**To do**. Among the lines below, a stretch begins at the one with "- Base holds" and ends at the one with "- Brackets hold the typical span". Repeat that stretch exactly, ends included.

------

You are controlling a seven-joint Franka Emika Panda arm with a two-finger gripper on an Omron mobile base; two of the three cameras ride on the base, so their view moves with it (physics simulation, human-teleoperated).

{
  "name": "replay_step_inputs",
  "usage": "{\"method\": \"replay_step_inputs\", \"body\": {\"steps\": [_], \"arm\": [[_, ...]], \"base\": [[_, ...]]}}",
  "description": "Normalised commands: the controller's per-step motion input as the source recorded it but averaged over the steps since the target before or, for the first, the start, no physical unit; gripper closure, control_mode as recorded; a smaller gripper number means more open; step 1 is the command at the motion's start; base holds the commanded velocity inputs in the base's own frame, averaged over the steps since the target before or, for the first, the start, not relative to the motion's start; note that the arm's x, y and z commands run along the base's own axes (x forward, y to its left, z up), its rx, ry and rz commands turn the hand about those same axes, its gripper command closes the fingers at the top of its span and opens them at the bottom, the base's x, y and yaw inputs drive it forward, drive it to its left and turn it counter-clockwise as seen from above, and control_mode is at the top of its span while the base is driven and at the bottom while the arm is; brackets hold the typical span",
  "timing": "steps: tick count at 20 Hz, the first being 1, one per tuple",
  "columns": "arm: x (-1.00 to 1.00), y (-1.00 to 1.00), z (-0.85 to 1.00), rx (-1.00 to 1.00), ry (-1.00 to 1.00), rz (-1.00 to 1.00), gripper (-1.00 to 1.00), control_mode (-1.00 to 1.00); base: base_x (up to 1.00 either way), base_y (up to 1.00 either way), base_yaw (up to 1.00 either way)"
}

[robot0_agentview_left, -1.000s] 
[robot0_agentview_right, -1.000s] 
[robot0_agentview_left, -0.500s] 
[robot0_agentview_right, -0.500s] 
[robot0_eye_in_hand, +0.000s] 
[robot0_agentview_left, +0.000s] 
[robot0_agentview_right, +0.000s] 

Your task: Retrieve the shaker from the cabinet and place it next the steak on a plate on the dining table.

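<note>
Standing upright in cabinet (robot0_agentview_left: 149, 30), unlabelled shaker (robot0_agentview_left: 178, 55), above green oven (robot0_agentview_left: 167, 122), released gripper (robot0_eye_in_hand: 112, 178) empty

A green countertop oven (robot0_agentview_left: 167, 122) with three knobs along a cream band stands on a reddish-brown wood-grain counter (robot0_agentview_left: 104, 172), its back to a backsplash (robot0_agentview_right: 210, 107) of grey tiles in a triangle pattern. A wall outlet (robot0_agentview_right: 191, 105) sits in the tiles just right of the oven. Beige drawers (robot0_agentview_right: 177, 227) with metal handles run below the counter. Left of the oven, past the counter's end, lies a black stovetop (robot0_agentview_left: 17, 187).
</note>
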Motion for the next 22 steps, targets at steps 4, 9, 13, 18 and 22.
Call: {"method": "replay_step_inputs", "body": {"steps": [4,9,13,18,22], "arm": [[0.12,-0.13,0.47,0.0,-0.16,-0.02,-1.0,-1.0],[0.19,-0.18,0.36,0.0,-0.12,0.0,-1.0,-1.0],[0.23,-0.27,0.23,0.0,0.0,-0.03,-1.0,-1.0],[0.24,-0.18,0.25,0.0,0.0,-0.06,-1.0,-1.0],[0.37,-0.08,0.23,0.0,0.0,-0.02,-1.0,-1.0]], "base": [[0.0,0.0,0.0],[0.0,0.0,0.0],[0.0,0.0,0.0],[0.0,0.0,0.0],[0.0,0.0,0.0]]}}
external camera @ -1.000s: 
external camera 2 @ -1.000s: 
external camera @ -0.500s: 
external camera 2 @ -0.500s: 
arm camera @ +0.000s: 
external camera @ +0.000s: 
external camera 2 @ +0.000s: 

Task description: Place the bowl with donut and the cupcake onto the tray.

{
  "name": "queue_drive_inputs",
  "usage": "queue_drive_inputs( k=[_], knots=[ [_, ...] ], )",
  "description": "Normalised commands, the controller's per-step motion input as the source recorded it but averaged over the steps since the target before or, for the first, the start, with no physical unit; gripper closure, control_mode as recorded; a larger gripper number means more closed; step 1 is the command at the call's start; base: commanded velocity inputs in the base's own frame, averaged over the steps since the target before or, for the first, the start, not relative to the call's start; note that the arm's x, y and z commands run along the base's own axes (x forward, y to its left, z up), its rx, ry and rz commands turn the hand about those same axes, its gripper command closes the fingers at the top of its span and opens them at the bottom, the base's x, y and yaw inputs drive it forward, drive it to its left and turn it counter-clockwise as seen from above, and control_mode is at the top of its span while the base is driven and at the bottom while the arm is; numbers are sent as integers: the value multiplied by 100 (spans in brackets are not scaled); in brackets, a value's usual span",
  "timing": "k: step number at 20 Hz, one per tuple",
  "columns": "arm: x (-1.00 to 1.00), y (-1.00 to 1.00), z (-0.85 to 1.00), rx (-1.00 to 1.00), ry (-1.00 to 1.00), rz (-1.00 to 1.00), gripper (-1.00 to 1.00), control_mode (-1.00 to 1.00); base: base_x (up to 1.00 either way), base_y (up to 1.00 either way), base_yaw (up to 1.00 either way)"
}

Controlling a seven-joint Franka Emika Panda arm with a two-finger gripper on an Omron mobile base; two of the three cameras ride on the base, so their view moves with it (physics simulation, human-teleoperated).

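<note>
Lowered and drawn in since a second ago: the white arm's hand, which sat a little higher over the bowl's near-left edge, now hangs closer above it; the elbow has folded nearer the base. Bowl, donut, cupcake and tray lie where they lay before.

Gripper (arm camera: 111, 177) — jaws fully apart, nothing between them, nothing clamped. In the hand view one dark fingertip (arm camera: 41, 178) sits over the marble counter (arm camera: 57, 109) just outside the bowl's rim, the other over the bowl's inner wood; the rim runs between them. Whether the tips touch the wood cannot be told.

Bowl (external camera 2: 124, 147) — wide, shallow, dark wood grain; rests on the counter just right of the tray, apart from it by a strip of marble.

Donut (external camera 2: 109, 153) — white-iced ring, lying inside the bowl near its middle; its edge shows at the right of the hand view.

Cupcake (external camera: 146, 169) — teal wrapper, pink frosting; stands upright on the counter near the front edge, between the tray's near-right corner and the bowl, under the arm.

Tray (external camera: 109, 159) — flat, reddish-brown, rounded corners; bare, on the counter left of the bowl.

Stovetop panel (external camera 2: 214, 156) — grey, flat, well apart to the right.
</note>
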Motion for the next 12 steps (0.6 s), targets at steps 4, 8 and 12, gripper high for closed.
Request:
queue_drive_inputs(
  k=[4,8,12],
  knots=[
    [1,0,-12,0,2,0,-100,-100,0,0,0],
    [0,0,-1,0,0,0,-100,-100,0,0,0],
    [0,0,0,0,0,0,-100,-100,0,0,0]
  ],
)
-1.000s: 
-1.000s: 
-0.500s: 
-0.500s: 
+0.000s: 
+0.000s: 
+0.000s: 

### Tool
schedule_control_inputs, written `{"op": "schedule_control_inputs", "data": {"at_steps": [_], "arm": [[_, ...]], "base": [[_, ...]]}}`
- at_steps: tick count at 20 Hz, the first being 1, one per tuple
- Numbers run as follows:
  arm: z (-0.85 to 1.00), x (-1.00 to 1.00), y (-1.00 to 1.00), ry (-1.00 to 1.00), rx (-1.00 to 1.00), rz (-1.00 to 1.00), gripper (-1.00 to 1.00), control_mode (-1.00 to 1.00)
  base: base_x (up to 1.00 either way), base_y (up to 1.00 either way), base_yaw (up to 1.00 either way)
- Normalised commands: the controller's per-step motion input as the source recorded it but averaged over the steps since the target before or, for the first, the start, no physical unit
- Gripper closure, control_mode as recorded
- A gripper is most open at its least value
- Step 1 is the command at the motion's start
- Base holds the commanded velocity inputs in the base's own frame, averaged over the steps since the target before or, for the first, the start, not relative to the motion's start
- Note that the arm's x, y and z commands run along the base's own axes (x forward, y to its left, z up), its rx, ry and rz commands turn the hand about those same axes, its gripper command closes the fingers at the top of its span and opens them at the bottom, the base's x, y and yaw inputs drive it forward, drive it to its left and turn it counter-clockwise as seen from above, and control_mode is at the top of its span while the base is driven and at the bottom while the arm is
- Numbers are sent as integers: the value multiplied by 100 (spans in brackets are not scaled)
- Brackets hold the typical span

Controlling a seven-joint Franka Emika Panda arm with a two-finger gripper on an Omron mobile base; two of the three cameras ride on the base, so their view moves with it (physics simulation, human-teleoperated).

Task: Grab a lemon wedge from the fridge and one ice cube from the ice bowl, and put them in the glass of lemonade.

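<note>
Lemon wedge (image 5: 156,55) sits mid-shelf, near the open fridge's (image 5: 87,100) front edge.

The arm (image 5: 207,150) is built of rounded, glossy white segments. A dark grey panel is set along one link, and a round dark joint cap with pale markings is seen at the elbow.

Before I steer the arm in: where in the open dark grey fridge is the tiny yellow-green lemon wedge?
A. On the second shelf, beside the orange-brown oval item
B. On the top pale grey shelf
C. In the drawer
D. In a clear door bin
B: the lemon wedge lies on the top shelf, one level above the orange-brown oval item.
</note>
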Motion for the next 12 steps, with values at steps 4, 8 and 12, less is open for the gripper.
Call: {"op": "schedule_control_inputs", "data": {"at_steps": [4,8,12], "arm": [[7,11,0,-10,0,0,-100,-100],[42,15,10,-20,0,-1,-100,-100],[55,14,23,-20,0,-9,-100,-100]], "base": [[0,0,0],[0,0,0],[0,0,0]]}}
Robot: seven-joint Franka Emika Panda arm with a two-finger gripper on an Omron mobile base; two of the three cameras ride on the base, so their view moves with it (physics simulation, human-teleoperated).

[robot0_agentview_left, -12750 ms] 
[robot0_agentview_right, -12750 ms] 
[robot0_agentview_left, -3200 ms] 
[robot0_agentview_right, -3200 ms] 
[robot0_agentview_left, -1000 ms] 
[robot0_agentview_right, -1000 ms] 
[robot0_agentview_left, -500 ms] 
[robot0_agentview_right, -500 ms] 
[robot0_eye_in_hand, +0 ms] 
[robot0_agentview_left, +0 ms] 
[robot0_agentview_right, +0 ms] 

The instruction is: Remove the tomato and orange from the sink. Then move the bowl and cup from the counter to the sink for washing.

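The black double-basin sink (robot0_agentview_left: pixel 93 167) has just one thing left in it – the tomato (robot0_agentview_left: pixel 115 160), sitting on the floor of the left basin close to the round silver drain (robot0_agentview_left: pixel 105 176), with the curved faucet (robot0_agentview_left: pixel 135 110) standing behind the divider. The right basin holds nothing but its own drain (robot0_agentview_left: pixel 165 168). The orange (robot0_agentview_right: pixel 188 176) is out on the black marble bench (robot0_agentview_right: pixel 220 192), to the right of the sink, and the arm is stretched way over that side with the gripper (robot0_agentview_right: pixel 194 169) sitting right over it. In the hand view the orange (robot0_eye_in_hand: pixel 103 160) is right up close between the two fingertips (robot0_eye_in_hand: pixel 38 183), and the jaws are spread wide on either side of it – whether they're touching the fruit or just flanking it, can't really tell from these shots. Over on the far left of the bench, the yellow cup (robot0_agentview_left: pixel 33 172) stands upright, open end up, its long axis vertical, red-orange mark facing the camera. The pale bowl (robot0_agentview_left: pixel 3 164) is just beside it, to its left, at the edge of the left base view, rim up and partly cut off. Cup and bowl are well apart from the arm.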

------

**Answer for the task**.
- Base holds the commanded velocity inputs in the base's own frame, averaged over the steps since the target before or, for the first, the start, not relative to the motion's start
- Note that the arm's x, y and z commands run along the base's own axes (x forward, y to its left, z up), its rx, ry and rz commands turn the hand about those same axes, its gripper command closes the fingers at the top of its span and opens them at the bottom, the base's x, y and yaw inputs drive it forward, drive it to its left and turn it counter-clockwise as seen from above, and control_mode is at the top of its span while the base is driven and at the bottom while the arm is
- Numbers are sent as integers: the value multiplied by 100 (spans in brackets are not scaled)
- Brackets hold the typical span

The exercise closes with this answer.